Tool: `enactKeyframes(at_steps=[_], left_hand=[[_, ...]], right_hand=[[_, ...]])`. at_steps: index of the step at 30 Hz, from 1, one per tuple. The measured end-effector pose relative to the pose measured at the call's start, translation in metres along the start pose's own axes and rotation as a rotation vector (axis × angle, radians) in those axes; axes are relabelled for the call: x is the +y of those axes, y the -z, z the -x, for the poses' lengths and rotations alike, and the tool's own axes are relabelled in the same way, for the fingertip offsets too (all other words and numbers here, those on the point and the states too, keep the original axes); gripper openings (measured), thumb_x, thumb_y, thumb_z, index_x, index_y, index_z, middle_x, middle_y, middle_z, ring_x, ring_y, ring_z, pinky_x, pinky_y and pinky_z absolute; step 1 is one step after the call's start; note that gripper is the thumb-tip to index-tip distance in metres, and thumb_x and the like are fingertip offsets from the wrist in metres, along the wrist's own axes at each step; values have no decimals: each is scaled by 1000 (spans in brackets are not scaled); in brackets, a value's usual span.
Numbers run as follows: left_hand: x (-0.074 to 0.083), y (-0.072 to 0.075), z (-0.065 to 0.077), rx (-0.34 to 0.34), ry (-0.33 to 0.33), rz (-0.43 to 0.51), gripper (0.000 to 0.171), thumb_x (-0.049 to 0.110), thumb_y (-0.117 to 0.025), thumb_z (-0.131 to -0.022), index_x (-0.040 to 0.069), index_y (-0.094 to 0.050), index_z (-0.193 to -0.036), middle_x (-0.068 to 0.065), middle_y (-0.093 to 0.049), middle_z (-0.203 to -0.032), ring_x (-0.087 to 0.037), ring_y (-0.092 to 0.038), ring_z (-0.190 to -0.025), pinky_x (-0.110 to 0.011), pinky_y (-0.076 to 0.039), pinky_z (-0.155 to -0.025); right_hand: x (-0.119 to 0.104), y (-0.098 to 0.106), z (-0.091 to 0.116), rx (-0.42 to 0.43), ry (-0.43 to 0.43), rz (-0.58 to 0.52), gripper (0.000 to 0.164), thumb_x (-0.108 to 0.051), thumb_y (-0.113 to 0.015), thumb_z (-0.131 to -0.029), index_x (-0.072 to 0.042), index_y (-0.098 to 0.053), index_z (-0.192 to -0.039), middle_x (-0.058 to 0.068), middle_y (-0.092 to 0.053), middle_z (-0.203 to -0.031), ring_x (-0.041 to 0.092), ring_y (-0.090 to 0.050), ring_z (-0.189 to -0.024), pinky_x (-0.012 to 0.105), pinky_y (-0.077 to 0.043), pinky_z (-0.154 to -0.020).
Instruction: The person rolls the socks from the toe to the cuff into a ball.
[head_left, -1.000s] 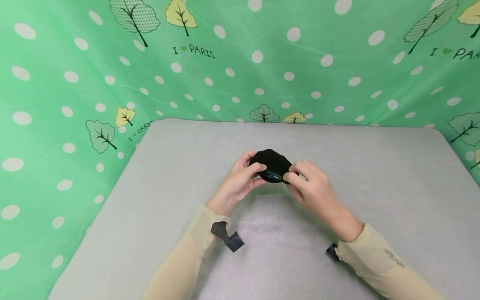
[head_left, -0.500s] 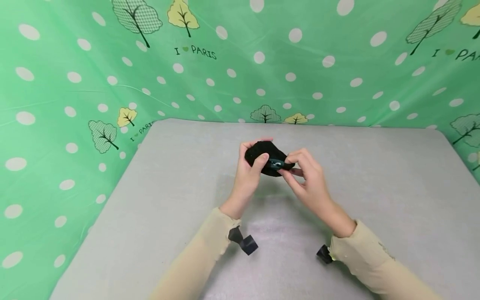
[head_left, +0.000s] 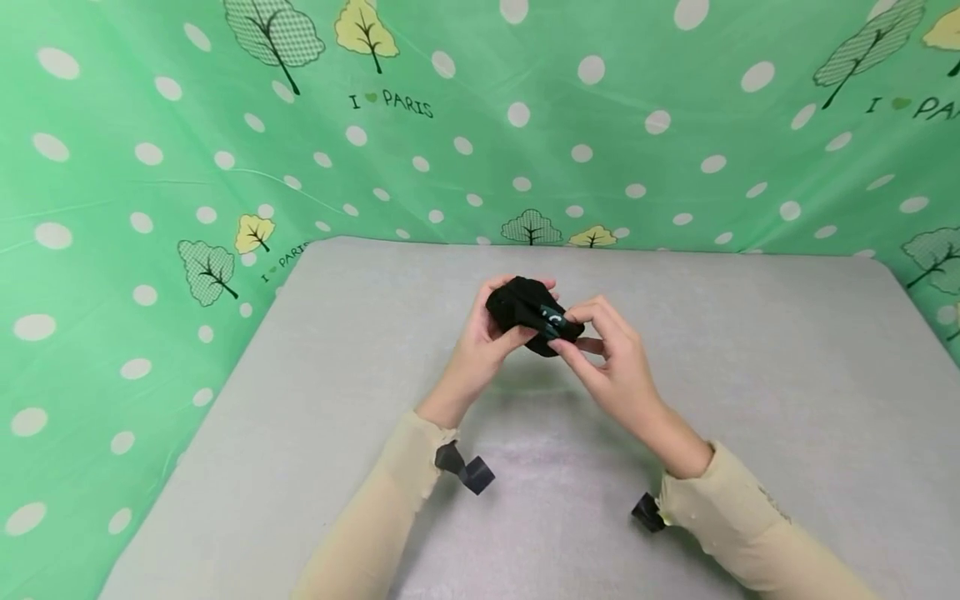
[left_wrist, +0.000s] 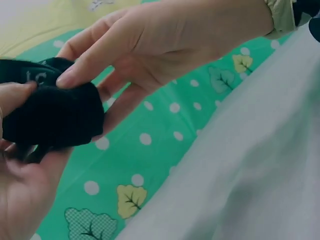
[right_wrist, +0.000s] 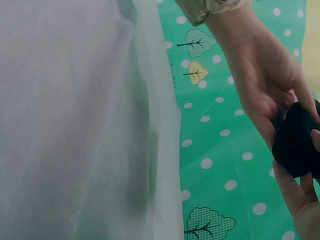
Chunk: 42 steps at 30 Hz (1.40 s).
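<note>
A soft black cloth bundle [head_left: 517,302] is held up between both hands above the table. On its right side sits a glossy dark strip [head_left: 552,316] with pale lettering, partly covered by fingers. My left hand [head_left: 480,337] grips the bundle from the left, thumb across its front and fingers behind. The right hand [head_left: 618,358] pinches the strip's right end between thumb and fingers. In the left wrist view, the bundle [left_wrist: 55,117] shows pale letters along its top edge. At the right border of the right wrist view, part of the bundle [right_wrist: 296,145] is cut off.
A grey cloth-covered table [head_left: 337,333] lies beneath the hands. Behind it hangs a green dotted curtain [head_left: 465,75] printed with trees. Dark straps [head_left: 477,475] hang at the cuffs of both beige sleeves [head_left: 375,517].
Both hands rose slightly with the bundle and it turned between them. The right fingers shifted onto the lettered strip, and the left thumb moved lower on the front.
</note>
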<state>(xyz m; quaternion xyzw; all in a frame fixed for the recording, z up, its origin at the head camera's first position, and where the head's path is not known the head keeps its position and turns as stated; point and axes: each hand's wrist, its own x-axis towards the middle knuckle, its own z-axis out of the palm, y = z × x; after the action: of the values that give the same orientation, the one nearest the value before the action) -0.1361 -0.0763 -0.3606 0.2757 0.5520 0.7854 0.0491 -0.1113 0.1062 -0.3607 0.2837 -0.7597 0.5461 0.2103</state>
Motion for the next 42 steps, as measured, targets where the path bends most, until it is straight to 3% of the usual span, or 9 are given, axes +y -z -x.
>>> enactKeyframes(at_steps=[4, 8, 11, 14, 18, 25, 31, 34, 42], left_hand=[[2, -2, 0, 135, 19, -126, 42, 8, -67, -93, 9, -44, -128, -29, -57, -137, -12, -64, -117, -23, -54, -94], [2, -8, -1, 294, 49, -305, 40, -3, -69, -88, 1, -47, -121, -26, -67, -119, -8, -67, -95, -21, -54, -81], [1, -11, -2, 383, 58, -408, 40, -4, -68, -84, 1, -47, -118, -21, -65, -106, -9, -61, -84, -22, -51, -74], [-1, -14, -3, 441, 70, -466, 40, -3, -66, -82, 4, -44, -114, -15, -60, -101, -14, -57, -83, -25, -48, -72], [-1, -19, -1, 422, 127, -522, 37, 6, -67, -86, 7, -37, -108, -10, -58, -103, -19, -59, -92, -25, -47, -78], [3, -10, 3, 188, 195, -323, 36, -5, -67, -88, 0, -40, -112, -15, -54, -118, -22, -59, -110, -26, -57, -79], [-2, -2, 2, 221, 215, -420, 49, 1, -77, -83, 6, -47, -122, -17, -63, -116, -17, -62, -88, -25, -55, -72], [-6, -3, 2, 259, 212, -519, 48, 8, -79, -83, 7, -52, -122, -18, -62, -110, -18, -59, -79, -24, -53, -68], [-10, -8, -1, 305, 83, -907, 40, 6, -75, -80, 10, -51, -112, -10, -57, -98, -21, -54, -74, -25, -47, -65]], right_hand=[[1, -2, -1, 33, 34, 61, 26, 12, -75, -79, 1, -61, -99, 10, -60, -93, 8, -54, -91, 13, -50, -79], [2, -6, -2, 72, 181, 186, 22, 13, -74, -78, 0, -64, -92, 9, -63, -85, 17, -50, -82, 22, -41, -76], [2, -8, -2, 72, 308, 286, 12, 8, -68, -82, -1, -67, -89, 9, -67, -83, 23, -51, -78, 31, -39, -74], [3, -9, 0, 61, 341, 365, 9, -10, -71, -86, -2, -68, -91, 9, -69, -83, 27, -52, -81, 39, -36, -74], [4, -5, 2, 41, 204, 429, 26, -22, -79, -84, -2, -66, -94, 10, -67, -84, 26, -54, -84, 40, -36, -76], [10, 11, -1, 19, -83, 266, 23, -3, -79, -82, -1, -61, -96, 13, -63, -89, 18, -55, -87, 34, -40, -79], [14, 14, -1, -86, -233, 137, 17, -1, -75, -85, -4, -61, -93, 6, -61, -88, 8, -48, -86, 31, -36, -78], [16, 10, 1, -104, -211, 139, 17, 1, -75, -84, -6, -59, -84, 3, -58, -81, 12, -42, -83, 29, -34, -76], [12, -1, 11, -63, 67, 278, 27, 5, -80, -76, -10, -57, -79, 0, -59, -76, 16, -46, -85, 31, -26, -77]])
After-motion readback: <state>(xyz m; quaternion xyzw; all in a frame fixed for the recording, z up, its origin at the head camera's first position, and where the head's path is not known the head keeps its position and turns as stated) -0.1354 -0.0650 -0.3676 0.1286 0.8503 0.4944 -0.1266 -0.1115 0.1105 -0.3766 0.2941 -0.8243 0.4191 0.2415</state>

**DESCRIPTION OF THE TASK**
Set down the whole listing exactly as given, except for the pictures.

**EXERCISE RESPONSE**
Tool: `enactKeyframes(at_steps=[_], left_hand=[[_, ...]], right_hand=[[_, ...]])`. at_steps: index of the step at 30 Hz, from 1, one per tuple. The measured end-effector pose relative to the pose measured at the call's start, translation in metres along the start pose's own axes and rotation as a rotation vector (axis × angle, radians) in those axes; axes are relabelled for the call: x is the +y of those axes, y the -z, z the -x, for the poses' lengths and rotations alike, and the tool's own axes are relabelled in the same way, for the fingertip offsets too (all other words and numbers here, those on the point and the states too, keep the original axes); gripper openings (measured), thumb_x, thumb_y, thumb_z, index_x, index_y, index_z, middle_x, middle_y, middle_z, ring_x, ring_y, ring_z, pinky_x, pinky_y and pinky_z absolute; step 1 is one step after the call's start; note that gripper is the thumb-tip to index-tip distance in metres, and thumb_x and the like are fingertip offsets from the wrist in metres, along the wrist's own axes at each step; values have no decimals: each is scaled by 1000 (spans in brackets are not scaled); in brackets, a value's usual span.
Numbers run as follows: left_hand: x (-0.074 to 0.083), y (-0.072 to 0.075), z (-0.065 to 0.077), rx (-0.34 to 0.34), ry (-0.33 to 0.33), rz (-0.43 to 0.51), gripper (0.000 to 0.171), thumb_x (-0.049 to 0.110), thumb_y (-0.117 to 0.025), thumb_z (-0.131 to -0.022), index_x (-0.040 to 0.069), index_y (-0.094 to 0.050), index_z (-0.193 to -0.036), middle_x (-0.068 to 0.065), middle_y (-0.093 to 0.049), middle_z (-0.203 to -0.032), ring_x (-0.087 to 0.037), ring_y (-0.092 to 0.038), ring_z (-0.190 to -0.025), pinky_x (-0.110 to 0.011), pinky_y (-0.076 to 0.039), pinky_z (-0.155 to -0.025); right_hand: x (-0.119 to 0.104), y (-0.098 to 0.106), z (-0.091 to 0.116), rx (-0.42 to 0.43), ry (-0.43 to 0.43), rz (-0.58 to 0.52), gripper (0.000 to 0.164), thumb_x (-0.108 to 0.051), thumb_y (-0.113 to 0.015), thumb_z (-0.131 to -0.029), index_x (-0.072 to 0.042), index_y (-0.098 to 0.053), index_z (-0.192 to -0.039), middle_x (-0.058 to 0.068), middle_y (-0.092 to 0.053), middle_z (-0.203 to -0.031), ring_x (-0.041 to 0.092), ring_y (-0.090 to 0.050), ring_z (-0.189 to -0.024), pinky_x (-0.012 to 0.105), pinky_y (-0.077 to 0.043), pinky_z (-0.154 to -0.020).
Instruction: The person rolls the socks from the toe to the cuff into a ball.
[head_left, -1.000s] 
[head_left, -0.500s] 
[head_left, +0.000s] 
[left_wrist, +0.000s] 
[right_wrist, +0.000s] 
Chunk: 42 steps at 30 Hz (1.40 s).
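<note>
A soft black cloth bundle [head_left: 517,302] is held up between both hands above the table. On its right side sits a glossy dark strip [head_left: 552,316] with pale lettering, partly covered by fingers. My left hand [head_left: 480,337] grips the bundle from the left, thumb across its front and fingers behind. The right hand [head_left: 618,358] pinches the strip's right end between thumb and fingers. In the left wrist view, the bundle [left_wrist: 55,117] shows pale letters along its top edge. At the right border of the right wrist view, part of the bundle [right_wrist: 296,145] is cut off.
A grey cloth-covered table [head_left: 337,333] lies beneath the hands. Behind it hangs a green dotted curtain [head_left: 465,75] printed with trees. Dark straps [head_left: 477,475] hang at the cuffs of both beige sleeves [head_left: 375,517].
Both hands rose slightly with the bundle and it turned between them. The right fingers shifted onto the lettered strip, and the left thumb moved lower on the front.
</note>
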<state>(xyz m; quaternion xyzw; all in a frame fixed for the recording, z up, its origin at the head camera's first position, and where the head's path is not known the head keeps its position and turns as stated; point and axes: each hand's wrist, its own x-axis towards the middle knuckle, its own z-axis out of the palm, y = z × x; after the action: of the values that give the same orientation, the one nearest the value before the action) -0.1361 -0.0763 -0.3606 0.2757 0.5520 0.7854 0.0491 -0.1113 0.1062 -0.3607 0.2837 -0.7597 0.5461 0.2103</state>
Motion for the next 42 steps, as measured, targets where the path bends most, until it is straight to 3% of the usual span, or 9 are given, axes +y -z -x.
>>> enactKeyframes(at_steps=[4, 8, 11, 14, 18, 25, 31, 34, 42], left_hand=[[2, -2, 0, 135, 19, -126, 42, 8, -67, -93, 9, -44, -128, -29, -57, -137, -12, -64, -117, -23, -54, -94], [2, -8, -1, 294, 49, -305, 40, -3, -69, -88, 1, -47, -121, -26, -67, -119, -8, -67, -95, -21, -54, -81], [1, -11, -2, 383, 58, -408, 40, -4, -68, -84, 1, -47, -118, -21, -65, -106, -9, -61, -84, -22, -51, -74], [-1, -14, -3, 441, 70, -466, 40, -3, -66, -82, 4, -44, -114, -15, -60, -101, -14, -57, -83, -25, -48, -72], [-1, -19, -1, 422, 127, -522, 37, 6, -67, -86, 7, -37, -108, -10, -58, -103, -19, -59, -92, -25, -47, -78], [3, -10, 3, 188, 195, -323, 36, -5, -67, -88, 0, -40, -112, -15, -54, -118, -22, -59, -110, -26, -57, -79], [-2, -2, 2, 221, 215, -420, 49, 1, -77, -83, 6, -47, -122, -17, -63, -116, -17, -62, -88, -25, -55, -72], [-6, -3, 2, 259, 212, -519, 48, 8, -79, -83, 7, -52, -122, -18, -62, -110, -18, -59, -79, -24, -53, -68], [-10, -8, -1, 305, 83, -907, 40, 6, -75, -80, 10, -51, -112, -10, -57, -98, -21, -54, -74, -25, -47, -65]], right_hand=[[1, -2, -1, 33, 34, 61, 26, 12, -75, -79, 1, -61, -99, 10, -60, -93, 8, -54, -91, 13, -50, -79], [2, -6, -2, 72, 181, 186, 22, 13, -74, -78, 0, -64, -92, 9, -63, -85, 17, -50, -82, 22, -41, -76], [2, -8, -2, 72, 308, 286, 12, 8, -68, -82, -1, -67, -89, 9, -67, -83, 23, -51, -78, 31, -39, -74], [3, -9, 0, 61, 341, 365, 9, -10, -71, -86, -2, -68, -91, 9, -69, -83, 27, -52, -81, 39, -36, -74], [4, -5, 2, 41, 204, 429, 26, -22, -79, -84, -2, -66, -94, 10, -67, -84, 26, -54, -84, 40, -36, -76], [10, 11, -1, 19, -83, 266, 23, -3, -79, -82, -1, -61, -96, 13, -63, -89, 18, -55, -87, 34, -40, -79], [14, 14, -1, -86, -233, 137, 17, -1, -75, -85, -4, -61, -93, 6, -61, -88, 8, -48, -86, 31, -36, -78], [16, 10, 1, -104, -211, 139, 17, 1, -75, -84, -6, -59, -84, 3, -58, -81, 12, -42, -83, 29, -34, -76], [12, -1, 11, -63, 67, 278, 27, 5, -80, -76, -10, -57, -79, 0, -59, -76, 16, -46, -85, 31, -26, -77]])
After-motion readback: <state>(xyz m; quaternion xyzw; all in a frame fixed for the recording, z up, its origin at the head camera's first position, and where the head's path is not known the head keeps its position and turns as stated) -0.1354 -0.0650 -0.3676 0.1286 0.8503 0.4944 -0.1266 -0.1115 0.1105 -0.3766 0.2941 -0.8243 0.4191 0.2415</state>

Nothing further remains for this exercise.